Wow - couldn't believe it. But it had that new Newsstand application icon on it! So somehow I was lucky after all those biscuit munching six hours. 

It has wiped out my contacts though - but that doesn't matter as I have a back up of the numbers and people in my PC separately. However, it kept all my photos intact! (Happy, happy!). On first looks, it seemed to have taken all my previous applications away too - but they seem to be in this new 'iCloud' thing, which I am figuring out...(always something to figure out...sigh)... 

Anyway, wanted to thank 'Go The Power' above for the post about suggesting to try 10.5 - it motivated me to keep going to find a way to discover the USB issue.


----------



## faction

I had this issue where iTunes would not recognize my iPhone on XP with the latest version installed. As it turns out, the Apple USB Driver did not install correctly.

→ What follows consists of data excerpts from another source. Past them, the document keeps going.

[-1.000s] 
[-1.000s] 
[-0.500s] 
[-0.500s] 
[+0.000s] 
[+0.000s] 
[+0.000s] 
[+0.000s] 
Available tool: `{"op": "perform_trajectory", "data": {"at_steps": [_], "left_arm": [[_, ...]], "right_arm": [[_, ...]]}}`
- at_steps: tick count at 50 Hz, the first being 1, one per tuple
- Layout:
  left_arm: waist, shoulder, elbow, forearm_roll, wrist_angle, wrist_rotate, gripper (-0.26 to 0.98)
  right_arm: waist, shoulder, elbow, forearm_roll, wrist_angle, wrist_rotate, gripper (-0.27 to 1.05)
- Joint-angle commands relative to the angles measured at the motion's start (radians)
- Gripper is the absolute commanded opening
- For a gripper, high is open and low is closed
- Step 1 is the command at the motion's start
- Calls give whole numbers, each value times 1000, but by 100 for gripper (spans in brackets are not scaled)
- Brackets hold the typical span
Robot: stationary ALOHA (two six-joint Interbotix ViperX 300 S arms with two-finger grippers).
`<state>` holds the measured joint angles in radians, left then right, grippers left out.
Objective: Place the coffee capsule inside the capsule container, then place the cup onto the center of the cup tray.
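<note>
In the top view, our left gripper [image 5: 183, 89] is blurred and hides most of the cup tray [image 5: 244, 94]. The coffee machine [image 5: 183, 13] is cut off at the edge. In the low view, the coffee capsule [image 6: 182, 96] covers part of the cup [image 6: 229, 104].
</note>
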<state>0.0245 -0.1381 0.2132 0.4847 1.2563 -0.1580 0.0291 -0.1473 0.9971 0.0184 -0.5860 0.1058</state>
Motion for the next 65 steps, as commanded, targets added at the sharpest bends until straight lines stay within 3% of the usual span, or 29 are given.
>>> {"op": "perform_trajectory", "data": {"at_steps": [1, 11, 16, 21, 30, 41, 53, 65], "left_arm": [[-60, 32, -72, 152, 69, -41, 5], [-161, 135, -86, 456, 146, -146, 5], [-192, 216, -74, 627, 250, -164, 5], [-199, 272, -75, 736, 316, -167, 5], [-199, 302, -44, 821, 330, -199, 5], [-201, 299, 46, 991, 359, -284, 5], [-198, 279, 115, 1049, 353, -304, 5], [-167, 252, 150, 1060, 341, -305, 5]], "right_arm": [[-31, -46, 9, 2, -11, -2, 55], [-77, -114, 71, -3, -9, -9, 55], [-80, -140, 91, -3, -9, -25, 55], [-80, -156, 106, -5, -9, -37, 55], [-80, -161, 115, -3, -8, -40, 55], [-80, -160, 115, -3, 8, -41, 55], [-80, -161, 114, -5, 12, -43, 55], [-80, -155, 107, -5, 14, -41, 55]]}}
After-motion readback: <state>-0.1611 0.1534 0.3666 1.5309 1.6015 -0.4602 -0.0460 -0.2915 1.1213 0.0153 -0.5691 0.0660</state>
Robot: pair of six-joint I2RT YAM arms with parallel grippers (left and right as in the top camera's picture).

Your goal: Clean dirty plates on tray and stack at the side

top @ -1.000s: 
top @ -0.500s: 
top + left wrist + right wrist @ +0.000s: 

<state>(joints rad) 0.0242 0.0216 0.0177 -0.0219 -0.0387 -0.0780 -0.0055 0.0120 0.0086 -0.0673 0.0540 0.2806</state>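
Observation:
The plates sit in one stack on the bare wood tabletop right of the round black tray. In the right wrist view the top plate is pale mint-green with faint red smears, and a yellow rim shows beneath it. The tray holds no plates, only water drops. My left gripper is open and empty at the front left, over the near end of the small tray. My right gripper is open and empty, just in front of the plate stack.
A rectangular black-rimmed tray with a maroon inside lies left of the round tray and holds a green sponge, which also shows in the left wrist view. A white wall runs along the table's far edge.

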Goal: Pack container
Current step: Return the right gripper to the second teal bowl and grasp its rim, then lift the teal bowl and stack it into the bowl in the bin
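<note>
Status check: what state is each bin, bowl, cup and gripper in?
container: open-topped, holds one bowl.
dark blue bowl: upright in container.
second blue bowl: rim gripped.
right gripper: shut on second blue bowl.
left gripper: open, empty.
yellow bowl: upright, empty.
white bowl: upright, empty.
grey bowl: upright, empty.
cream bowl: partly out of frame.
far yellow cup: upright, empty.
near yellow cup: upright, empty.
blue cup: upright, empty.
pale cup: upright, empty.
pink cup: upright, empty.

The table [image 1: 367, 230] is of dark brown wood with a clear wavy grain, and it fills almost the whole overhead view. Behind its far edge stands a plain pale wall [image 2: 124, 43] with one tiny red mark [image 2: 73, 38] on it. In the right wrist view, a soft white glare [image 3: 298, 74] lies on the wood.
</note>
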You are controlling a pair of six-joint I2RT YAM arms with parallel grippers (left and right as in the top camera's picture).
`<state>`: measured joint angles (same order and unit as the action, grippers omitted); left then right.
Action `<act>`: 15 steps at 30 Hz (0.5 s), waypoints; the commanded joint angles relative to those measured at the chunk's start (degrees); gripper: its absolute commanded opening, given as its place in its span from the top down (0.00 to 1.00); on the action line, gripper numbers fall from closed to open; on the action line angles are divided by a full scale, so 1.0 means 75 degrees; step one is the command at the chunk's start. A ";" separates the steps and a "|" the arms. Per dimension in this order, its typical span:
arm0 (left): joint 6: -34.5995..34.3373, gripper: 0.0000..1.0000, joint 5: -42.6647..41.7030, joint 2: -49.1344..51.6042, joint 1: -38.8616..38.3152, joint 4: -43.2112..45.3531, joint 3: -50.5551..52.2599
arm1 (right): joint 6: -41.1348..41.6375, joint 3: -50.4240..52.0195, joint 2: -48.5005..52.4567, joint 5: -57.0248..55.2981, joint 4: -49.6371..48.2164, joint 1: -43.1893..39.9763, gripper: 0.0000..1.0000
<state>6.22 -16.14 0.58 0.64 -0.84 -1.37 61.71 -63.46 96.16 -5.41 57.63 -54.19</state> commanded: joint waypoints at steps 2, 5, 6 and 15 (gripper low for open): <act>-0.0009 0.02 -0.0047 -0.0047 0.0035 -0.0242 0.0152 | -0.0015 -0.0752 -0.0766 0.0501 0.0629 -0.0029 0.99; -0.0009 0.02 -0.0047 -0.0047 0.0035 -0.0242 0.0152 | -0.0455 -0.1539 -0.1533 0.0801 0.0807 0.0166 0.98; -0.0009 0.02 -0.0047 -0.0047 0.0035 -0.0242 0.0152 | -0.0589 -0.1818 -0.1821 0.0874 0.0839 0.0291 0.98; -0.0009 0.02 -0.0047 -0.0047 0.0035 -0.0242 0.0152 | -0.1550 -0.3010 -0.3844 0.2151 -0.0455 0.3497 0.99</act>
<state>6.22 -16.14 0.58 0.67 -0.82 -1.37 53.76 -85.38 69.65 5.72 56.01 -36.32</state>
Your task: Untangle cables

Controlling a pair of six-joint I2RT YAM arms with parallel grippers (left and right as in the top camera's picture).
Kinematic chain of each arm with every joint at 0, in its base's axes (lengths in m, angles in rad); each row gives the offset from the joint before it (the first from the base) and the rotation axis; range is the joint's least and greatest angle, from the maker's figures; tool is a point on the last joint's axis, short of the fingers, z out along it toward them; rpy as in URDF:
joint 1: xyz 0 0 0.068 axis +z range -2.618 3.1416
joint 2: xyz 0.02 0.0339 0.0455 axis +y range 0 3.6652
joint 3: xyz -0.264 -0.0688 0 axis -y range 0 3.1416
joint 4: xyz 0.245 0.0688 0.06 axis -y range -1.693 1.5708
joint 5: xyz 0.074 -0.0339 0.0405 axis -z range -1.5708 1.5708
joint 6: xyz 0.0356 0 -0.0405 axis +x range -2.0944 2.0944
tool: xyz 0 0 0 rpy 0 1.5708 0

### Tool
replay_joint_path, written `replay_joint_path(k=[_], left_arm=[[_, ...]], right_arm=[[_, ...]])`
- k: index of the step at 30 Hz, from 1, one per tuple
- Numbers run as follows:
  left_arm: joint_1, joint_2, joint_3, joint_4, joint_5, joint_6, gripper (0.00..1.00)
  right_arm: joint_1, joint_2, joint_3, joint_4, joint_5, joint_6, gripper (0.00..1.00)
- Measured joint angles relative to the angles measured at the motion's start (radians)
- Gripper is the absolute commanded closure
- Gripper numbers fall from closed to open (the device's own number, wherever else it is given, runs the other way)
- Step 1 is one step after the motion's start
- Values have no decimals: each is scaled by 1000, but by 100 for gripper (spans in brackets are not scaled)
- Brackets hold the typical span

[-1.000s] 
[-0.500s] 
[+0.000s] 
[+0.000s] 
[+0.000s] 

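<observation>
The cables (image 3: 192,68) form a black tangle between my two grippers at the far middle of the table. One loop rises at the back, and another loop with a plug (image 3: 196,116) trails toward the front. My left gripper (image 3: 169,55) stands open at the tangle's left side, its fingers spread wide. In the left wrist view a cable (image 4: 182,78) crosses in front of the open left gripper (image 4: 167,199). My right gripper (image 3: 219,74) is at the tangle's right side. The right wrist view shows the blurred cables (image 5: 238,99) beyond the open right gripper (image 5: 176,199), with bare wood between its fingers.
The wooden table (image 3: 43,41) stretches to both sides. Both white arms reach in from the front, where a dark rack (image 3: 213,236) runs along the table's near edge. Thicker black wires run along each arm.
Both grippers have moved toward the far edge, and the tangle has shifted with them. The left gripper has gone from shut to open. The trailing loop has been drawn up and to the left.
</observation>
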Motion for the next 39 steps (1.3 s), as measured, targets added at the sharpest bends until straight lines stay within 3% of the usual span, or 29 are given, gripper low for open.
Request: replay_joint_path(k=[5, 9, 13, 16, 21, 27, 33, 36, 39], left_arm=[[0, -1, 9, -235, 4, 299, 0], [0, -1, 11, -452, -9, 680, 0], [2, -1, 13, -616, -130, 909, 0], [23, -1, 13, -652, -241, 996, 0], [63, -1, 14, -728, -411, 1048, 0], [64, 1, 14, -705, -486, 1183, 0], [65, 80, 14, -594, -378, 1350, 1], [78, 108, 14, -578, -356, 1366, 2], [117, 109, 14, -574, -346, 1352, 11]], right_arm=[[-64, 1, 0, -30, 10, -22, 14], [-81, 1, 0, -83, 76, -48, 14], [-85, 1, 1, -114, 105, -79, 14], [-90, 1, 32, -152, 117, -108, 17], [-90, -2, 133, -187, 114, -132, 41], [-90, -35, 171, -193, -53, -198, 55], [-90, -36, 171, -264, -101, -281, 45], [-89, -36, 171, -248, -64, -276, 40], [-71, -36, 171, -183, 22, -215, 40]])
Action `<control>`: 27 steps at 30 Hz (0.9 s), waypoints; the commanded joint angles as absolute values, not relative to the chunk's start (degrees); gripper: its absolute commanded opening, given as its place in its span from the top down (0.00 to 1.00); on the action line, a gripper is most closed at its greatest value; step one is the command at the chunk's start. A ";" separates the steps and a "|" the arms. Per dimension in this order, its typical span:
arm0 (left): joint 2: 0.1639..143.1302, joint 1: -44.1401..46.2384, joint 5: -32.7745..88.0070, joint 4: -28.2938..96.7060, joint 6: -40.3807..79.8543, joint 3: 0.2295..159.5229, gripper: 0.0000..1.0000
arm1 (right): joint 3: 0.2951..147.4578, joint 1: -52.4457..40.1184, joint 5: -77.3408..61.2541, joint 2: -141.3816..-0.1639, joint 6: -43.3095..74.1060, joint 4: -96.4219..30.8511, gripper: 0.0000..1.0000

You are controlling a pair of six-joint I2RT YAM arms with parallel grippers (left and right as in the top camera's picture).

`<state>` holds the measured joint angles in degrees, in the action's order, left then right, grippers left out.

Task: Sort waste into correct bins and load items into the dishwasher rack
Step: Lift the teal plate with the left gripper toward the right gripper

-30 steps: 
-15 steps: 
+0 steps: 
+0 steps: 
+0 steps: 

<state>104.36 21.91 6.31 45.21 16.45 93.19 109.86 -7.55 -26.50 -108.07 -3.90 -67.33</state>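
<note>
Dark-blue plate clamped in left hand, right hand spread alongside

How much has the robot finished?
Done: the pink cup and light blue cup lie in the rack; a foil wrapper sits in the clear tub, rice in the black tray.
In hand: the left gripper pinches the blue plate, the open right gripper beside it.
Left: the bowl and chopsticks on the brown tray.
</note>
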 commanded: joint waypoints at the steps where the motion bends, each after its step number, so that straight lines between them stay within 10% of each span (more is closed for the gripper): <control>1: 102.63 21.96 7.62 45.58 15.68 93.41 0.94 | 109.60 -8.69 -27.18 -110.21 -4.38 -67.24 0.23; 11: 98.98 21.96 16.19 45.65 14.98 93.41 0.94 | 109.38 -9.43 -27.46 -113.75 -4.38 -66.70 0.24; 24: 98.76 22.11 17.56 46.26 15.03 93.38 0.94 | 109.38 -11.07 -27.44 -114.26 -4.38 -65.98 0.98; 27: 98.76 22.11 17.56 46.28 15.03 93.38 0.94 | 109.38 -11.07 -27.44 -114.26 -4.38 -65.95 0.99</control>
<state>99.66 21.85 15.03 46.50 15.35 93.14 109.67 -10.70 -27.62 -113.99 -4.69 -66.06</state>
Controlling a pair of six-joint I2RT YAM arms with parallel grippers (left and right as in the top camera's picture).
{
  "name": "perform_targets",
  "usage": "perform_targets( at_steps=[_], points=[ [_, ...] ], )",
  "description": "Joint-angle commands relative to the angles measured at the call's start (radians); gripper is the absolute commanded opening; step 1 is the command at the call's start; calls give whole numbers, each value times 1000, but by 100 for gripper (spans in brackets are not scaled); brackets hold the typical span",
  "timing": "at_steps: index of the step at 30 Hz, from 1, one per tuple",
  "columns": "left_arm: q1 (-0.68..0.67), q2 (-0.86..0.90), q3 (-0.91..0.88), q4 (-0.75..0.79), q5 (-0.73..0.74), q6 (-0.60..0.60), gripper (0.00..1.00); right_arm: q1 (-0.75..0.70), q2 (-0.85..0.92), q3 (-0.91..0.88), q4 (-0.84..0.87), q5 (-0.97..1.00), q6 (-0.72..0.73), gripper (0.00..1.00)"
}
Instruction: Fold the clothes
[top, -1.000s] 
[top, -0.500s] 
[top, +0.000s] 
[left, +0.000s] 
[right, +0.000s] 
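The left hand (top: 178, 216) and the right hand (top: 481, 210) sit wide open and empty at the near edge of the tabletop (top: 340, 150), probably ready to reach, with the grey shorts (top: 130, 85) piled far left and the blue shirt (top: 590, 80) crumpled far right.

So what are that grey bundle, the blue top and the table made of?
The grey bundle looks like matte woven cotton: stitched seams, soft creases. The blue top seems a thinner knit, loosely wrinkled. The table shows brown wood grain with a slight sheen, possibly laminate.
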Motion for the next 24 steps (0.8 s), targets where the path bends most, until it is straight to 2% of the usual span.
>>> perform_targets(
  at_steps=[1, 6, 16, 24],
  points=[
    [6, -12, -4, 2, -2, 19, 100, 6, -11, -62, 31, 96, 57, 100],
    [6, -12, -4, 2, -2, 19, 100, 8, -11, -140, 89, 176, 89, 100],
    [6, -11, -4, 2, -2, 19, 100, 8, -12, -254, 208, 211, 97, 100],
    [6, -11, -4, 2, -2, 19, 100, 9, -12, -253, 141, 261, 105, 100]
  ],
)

See this support article under section 3 - For Windows XP:
iOS: Device not recognized in iTunes for Windows

The screenshot shows the "Apple Mobile Device USB Driver" installed under *Universal Serial Bus controllers*. However, the driver was installed incorrectly and I found it listed under "*Imaging Devices*". I right-clicked on the driver and selected "*Update Driver*". I allowed it to install automatically and once it was updated, it was now displayed correctly under *Universal Serial Bus controllers* and instantly showed up in iTunes.

Hopefully someone finds this useful and it alleviates their frustration.


----------



## ssomeonelikeyou

Sometimes even something as simple as buying a new USB cable and putting the device in DFU mode to restore it would work.


----------